Nobody likes a mess. Especially in the world of software engineering, we always strive to build well-structured systems. No one ever sets out to build a big ball of mud.
Alas, we are constantly reminded that the systems we work in are messier than we’d like. This messiness often comes to light in the wake of an incident, when we dig in to understand what happened. Invariably, we find that the people are a particularly messy part of the overall system, that the actions that they take contribute to incidents. In the wake of the incident, we identify follow-up work that we hope will bring more order, less mess, into our world. What we miss, though, is the role that the messy nature of our systems play in keeping things working.
When I use the term system here, I mean it in the broader sense of a socio-technical system that includes both the technological elements (software, hardware) and the humans involved, the operators in particular.
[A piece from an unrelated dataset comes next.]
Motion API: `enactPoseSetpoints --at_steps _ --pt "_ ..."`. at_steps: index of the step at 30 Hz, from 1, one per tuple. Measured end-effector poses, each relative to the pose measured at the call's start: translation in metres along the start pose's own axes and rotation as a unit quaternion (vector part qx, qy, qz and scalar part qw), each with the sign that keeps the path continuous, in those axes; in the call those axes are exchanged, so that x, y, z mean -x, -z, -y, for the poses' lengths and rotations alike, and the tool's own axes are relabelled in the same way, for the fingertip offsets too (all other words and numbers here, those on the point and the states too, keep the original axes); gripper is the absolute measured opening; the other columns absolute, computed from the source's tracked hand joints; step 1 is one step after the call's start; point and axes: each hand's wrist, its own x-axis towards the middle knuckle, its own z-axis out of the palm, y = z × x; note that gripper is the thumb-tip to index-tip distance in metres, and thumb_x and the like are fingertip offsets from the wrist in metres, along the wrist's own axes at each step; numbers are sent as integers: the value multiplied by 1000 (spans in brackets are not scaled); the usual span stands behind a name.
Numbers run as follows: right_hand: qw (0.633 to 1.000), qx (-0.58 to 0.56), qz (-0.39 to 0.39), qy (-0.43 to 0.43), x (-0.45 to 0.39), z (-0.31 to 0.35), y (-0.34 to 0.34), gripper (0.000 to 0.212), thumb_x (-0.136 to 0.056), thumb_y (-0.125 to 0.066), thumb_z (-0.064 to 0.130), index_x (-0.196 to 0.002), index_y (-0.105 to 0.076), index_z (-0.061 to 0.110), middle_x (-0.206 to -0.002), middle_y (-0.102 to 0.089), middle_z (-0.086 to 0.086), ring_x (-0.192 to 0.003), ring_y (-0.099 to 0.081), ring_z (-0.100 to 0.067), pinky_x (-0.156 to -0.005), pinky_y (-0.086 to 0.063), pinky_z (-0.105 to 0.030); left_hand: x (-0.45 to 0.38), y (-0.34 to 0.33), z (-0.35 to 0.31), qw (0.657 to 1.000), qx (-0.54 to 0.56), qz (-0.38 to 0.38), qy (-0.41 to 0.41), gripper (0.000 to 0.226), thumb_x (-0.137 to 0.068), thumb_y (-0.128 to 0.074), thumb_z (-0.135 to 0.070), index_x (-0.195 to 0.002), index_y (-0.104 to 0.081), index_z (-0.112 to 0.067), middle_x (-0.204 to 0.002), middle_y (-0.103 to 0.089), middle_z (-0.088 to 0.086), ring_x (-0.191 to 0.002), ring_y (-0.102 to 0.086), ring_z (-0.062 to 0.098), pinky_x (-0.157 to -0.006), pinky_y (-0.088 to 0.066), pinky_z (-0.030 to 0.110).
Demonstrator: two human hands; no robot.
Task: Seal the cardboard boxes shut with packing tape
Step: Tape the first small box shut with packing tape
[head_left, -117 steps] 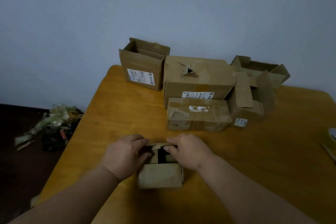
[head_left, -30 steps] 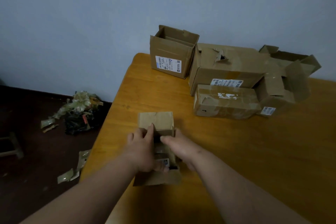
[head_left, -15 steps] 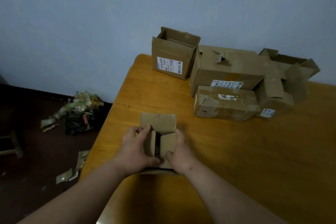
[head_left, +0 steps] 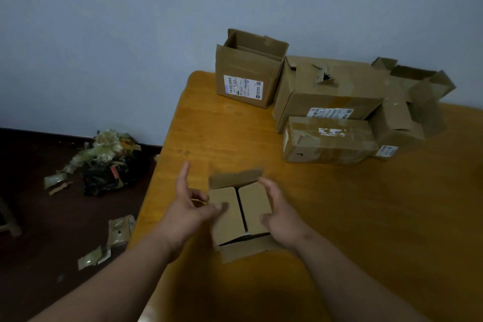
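Here small box (head_left: pixel 239 213) between hands; left fingers (head_left: pixel 186 168) spread, right fingers (head_left: pixel 266 185) cupping box edge.

A small cardboard box (head_left: pixel 240 213) sits near the worktop's front left edge, two inner flaps folded flat and meeting at a dark seam, far flap standing up, near flap lying outward. Other boxes (head_left: pixel 329 94) cluster at the back, one open-topped.

Six cardboard boxes on one wooden table (head_left: pixel 339 217): one small box (head_left: pixel 239 213) between two bare hands, left hand (head_left: pixel 189 206), right hand (head_left: pixel 281 219), five boxes at the far edge, one open-topped box (head_left: pixel 248 73), one long taped box (head_left: pixel 328 140), one heap of tape scraps (head_left: pixel 107 159) on the floor
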Motion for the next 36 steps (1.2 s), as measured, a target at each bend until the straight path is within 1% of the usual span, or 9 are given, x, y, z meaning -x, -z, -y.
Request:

Yes, there are neat, well-designed structures in place that help keep our system healthy: elements that include automated integration tests, canary deployments, and staffed on-call rotations. But complementing those structures are informal layers of defense provided by the people in our system. These are the teammates who are not on-call but jump in to help, or folks who just happen to lurk in Slack channels and provide key context at the right moment, to either help diagnose an incident or prevent one from happening in the first place.
This informal, messy system of defense is like a dynamic, overlapping patchwork. And sometimes this system fails: for example, a person who would normally chime in with relevant information happens to be out of the office that day. Or, someone takes an action which, under typical circumstances, would be beneficial, but under the specific circumstances of the incident, actually made things worse.
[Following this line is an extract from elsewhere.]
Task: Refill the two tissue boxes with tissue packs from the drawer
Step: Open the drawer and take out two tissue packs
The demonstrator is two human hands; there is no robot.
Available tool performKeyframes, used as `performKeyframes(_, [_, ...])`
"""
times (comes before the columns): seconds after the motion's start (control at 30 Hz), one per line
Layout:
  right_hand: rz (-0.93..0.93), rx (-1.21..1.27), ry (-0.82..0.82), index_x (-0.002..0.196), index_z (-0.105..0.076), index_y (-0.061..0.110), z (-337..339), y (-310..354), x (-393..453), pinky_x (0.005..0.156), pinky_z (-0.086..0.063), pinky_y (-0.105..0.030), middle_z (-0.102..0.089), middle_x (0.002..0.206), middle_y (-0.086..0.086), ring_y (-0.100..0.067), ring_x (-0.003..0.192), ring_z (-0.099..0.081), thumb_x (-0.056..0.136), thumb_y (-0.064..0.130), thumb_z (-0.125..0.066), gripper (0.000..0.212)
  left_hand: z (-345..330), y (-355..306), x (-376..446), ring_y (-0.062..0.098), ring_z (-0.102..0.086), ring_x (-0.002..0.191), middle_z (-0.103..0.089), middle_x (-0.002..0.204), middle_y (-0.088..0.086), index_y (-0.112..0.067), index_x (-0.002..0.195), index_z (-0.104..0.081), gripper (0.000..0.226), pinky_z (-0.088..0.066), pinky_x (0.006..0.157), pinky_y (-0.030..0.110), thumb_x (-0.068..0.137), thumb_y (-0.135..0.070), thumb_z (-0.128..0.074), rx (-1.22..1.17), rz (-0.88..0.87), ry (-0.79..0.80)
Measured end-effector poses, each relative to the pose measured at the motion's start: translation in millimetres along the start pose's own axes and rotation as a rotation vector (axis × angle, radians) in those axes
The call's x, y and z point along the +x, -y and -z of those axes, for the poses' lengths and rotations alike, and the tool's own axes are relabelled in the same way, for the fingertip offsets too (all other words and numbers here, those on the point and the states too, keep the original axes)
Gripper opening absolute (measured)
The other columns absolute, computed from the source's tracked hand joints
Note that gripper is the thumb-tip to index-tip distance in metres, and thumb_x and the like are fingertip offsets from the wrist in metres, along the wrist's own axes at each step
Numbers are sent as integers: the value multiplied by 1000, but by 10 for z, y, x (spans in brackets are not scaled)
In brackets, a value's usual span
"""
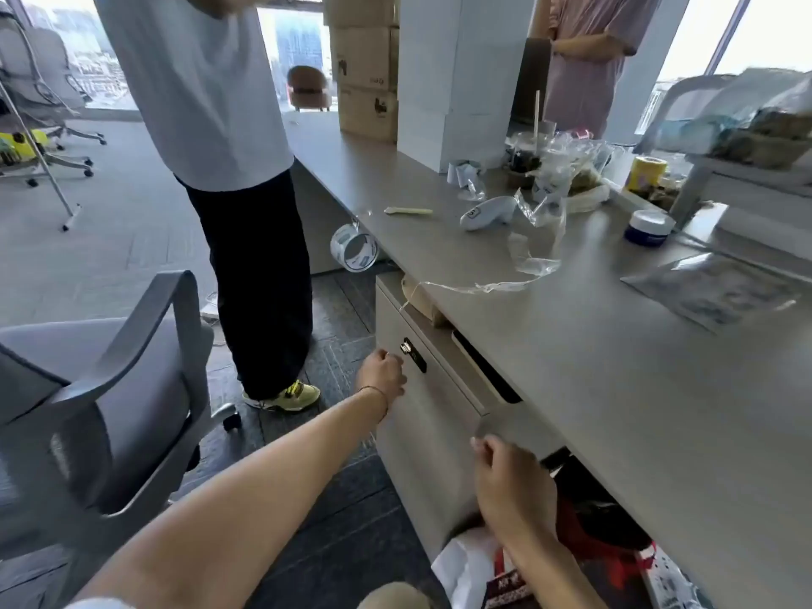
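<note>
A beige drawer unit (422,432) stands under the grey desk (615,389). Its top drawer (457,375) is pulled out a little, leaving a dark gap behind the front panel. A beige soft object (417,296) shows at the far end of that gap; I cannot tell whether it is a tissue pack. My left hand (381,373) is curled into a fist against the drawer front, right beside the black lock (413,354). Closer to me, my right hand (505,476) hovers by the near corner of the drawer front, fingers curled, with nothing visible in it. No tissue box is in sight.
A person in a white shirt and dark trousers (259,279) stands just left of the drawer unit. A grey office chair (110,389) is at my left. A tape roll (353,248) hangs off the desk edge. Plastic wrap (527,257), a white controller (485,211) and jars clutter the desk. A red-and-white bag (505,573) lies below.
</note>
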State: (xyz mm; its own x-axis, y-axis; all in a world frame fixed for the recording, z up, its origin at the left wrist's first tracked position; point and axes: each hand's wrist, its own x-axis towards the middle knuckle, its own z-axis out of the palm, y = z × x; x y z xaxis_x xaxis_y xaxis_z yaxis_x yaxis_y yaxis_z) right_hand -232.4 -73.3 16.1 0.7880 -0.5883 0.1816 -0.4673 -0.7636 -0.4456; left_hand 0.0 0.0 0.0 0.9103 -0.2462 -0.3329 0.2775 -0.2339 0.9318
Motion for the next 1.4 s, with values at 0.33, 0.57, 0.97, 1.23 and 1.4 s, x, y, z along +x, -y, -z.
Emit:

We would never set out to design a socio-technical system the way our systems actually are. Yet, these organic, messy systems actually work better than the neat, orderly systems that engineers dream of, because of how the messy system leverages human expertise.
It’s tempting to bemoan messiness, and to always try to reduce it. And, yes, messiness can be an indicator of problems in the system: for example, people using workarounds instead of how the system was intended to be used are an example of a kind of messiness that points to a shortcoming in our system.
But the human messiness we see under the ugly light of failure is the messiness that actually helps keep the system up and running when that light isn’t shining. If we want to get better at keeping our systems up and running, we need to understand what the mess looks like when things are actually working. We need to learn to embrace the mess. Because there’s beauty in that mess, the beauty of a system that keeps on running day after day.